=== GIVEN MATERIAL ===

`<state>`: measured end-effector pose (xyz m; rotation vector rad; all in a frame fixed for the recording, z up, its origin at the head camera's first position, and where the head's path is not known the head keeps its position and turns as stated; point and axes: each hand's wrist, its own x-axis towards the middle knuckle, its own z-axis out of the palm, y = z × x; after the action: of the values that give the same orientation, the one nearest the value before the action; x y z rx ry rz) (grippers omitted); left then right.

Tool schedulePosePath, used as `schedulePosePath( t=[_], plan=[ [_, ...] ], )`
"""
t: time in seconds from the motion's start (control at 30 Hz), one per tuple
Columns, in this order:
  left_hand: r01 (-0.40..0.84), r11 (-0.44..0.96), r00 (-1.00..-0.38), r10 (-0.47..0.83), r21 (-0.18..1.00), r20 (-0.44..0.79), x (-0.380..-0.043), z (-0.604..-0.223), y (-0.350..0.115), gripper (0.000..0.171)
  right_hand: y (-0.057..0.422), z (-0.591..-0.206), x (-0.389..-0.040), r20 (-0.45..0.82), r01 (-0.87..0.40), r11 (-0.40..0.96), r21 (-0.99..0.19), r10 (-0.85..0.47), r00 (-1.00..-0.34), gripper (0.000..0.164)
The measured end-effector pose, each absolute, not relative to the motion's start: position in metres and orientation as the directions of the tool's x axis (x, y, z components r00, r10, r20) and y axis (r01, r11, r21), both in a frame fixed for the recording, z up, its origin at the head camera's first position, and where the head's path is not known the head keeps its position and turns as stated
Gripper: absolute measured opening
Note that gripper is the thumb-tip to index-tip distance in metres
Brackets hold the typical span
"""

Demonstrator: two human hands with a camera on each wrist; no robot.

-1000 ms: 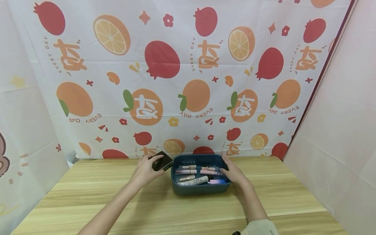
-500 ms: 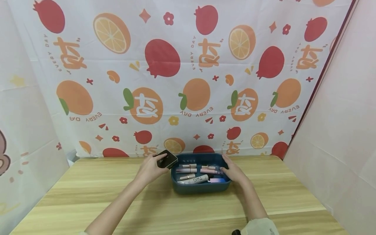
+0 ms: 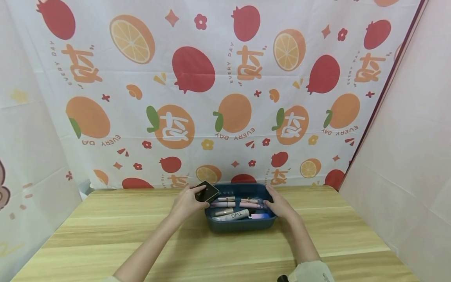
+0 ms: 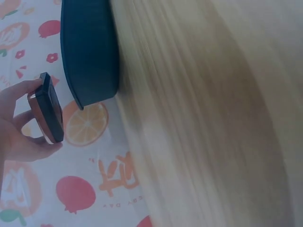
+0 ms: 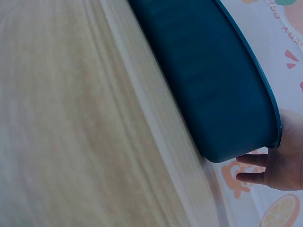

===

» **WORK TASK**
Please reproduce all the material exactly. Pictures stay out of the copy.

» **ANSWER BOX**
`<state>`: measured end-effector pose (xyz m; rotation vector rad; all in a frame fixed for the recording, z up, its origin at the head camera's first position, and where the head's path is not known the head keeps its position and turns as stated; point and axes: each hand's wrist, its own x-axis towards the middle knuckle, its own z-axis out of the palm, y = z × x; after the action: of the values that give the same orientation, the one nearest the value before the action; x y z rx ry rz) (grippers omitted); left then right.

Tool schedulePosePath, used as `schedulePosePath( t=[_], plan=[ [_, ...] ], )`
"""
t: time in seconds from the motion's start (control at 30 Hz), one per tuple
Columns, in this order:
  left_hand: r01 (-0.40..0.84), r11 (-0.44..0.96), r00 (-1.00..-0.38), r10 (-0.47..0.83), r21 (-0.18..1.00), r20 (-0.44..0.79), x (-0.380..-0.043), z (-0.604..-0.223), y (-0.350..0.115), gripper (0.000..0.171)
  right_hand: y (-0.057..0.422), z (-0.591..-0.206), x (-0.389..-0.040), r20 (-0.45..0.82), r01 (-0.87..0.40), r11 (-0.40..0.96), r21 (-0.99..0.19), r10 (-0.85..0.47), r00 (-1.00..-0.34), gripper (0.000..0.164)
The measured end-effector pose, each absolute, not relative to the motion's start: position in metres and orientation as the directions of the tool's x axis (x, y, z components r00, r10, r20) and y axis (r01, r11, r21), both in a frame fixed for the recording, z up, its origin at the head camera's first position, and where the head's path is not known the head keeps its position and turns as stated
Gripper: absolute measured opening
Note that gripper is the thumb-tip to index-tip distance in metres
Brackets hold the typical span
"""

Demonstrator: two human hands with a camera on each wrist; no robot.

-1000 ms: 
-500 ms: 
+0 ms: 
+0 ms: 
+0 ms: 

The reply is now complete.